Gerade deshalb hat die Schweiz jetzt die Chance, etwas Neues aufzubauen, zum Beispiel eine Institution auf Non-Profit-Basis zu schaffen, die mit den Top-Forschungseinrichtungen weltweit zusammenarbeitet. Aber das sind Zukunftsvisionen. Die Diskussionen über personalisierte Medizin muss nun aber zügig angestossen werden. «23andme» oder das Buch über das X-Chromosom deuten an, wo wir in zwei Jahren stehen. Wir sollten jetzt darüber sprechen.

Was passiert, wenn meine Krankenversicherung erfährt, dass ich eine Krankheit entwickeln werde, die sie viel kosten wird?
Dazu gibt es seit 2007 ein Gesetz, das die Verwendung von genetischen Daten für die Grundversicherung und für Arbeitgeber verbietet. Aber wenn ich eine Lebensversicherung über eine halbe Million Franken abschliessen will, dann wird mich die Versicherung nach meinem genetischen Profil fragen und dieses sehen wollen. Das halte ich jedoch für fair. Schon jetzt wird mich ein Vertrauensarzt der Versicherung nach meiner Familiengeschichte und meinem Lebensstil befragen – und dies ist heute immer noch aussagekräftiger als meine Genomanalyse.
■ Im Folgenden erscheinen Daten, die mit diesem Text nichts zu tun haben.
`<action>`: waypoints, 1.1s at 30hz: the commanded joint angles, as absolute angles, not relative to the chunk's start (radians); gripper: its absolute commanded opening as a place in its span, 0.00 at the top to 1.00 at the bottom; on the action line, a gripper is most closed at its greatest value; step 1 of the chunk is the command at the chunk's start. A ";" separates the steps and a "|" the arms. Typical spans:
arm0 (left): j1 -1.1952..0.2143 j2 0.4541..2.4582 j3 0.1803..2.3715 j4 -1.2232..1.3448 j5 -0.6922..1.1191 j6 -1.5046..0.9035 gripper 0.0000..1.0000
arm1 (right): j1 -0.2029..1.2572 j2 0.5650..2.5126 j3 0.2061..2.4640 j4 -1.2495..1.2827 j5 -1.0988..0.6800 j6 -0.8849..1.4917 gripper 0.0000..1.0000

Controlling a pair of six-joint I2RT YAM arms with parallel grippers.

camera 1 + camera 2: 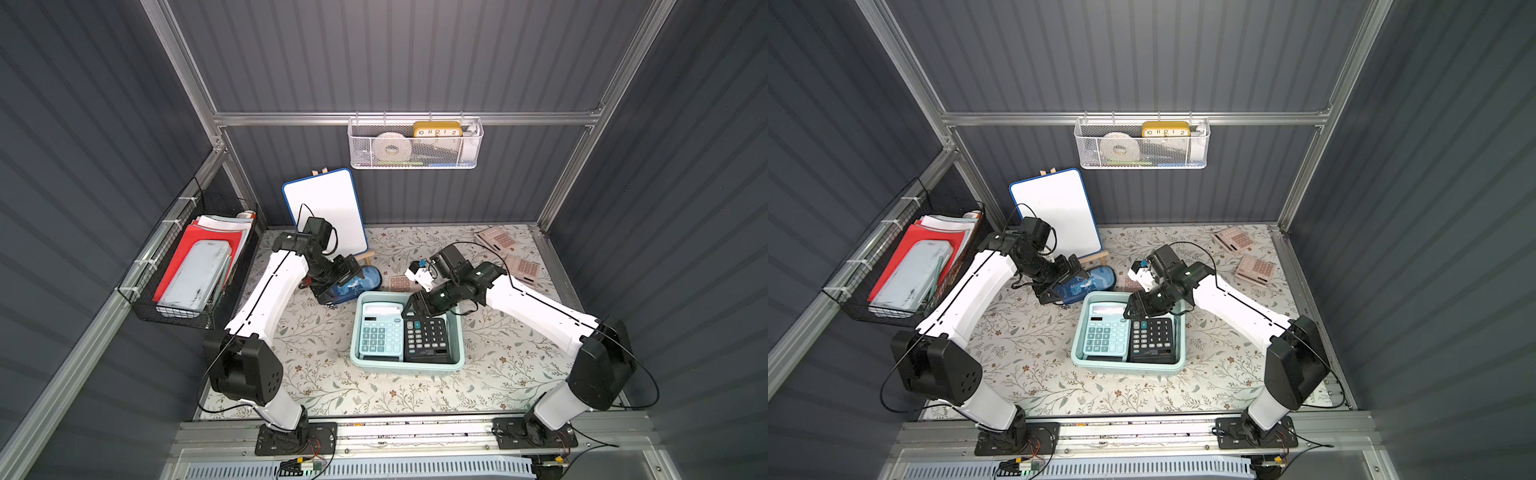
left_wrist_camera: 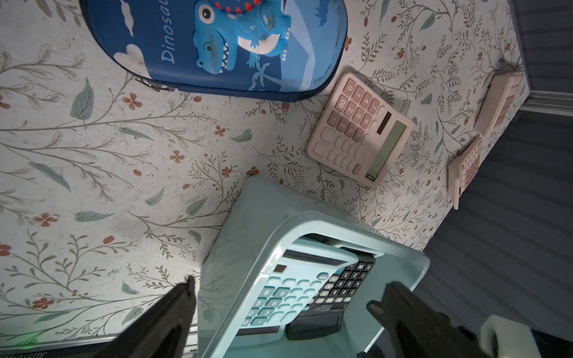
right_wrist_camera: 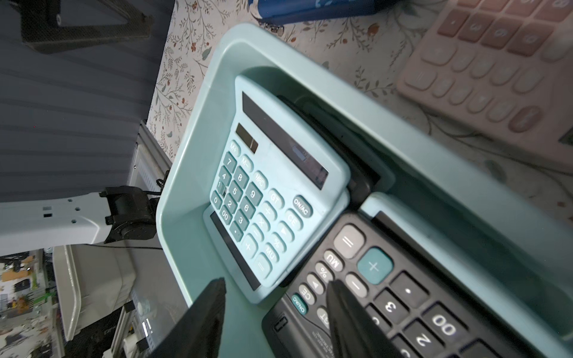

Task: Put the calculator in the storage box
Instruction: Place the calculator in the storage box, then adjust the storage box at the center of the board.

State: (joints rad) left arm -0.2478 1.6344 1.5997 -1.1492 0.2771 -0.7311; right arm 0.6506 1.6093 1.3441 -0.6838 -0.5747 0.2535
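At the left edge of both top views a black wire basket (image 1: 187, 270) hangs on the wall, filled with red folders and a grey case. Right of it, in the middle left, a whiteboard (image 1: 328, 208) leans on its easel. Just in front of that my left gripper (image 2: 283, 288) hangs over the near end of a blue dinosaur pencil case (image 1: 368, 281), fingers spread wide with nothing between them. At the centre of the flowered table (image 1: 332, 386) sits the storage box (image 1: 409, 368). Inside it the teal calculator (image 1: 380, 336) lies on the left and the black calculator (image 1: 428, 338) on the right, side by side, keys up. My right gripper (image 1: 417, 311) reaches in over the far end of the black calculator. Its fingers (image 3: 347, 313) are apart and clamp nothing, though one fingertip is low over the keys; I cannot tell whether it touches them. High on the back wall a white mesh basket (image 1: 415, 151) holds a yellow clock (image 1: 436, 129). One pink calculator (image 2: 359, 130) lies just behind the box, and two more pink calculators (image 1: 498, 239) lie flat on the table in the upper right, well apart from it.
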 commanded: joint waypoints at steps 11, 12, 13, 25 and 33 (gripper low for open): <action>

Personalisierte Medizin - Kongresse

Am kommenden Dienstag, 13. September 2011, findet am Technopark ein eintägiges Symposium zum Thema Personalisierte Medizin statt. An dieser Veranstaltung treten Fachleute aus Wissenschaft und Wirtschaft auf. Eine Podiumsdiskussion, an der unter anderem eine Vertreterin von «23andme» teilnehmen wird, schliesst die Veranstaltung ab. Dem Thema ist auch die diesjährige Academia Engelberg gewidmet, die am Mittwoch, 14. September 2011, beginnt. Dieser Anlass dauert drei Tage, an denen ebenfalls führende Experten aus Wissenschaft, Gesundheitswesen, der Privatwirtschaft, aus Ethik und Politik werden sich über die kontroversen Folgen der aufkommenden Technologie austauschen.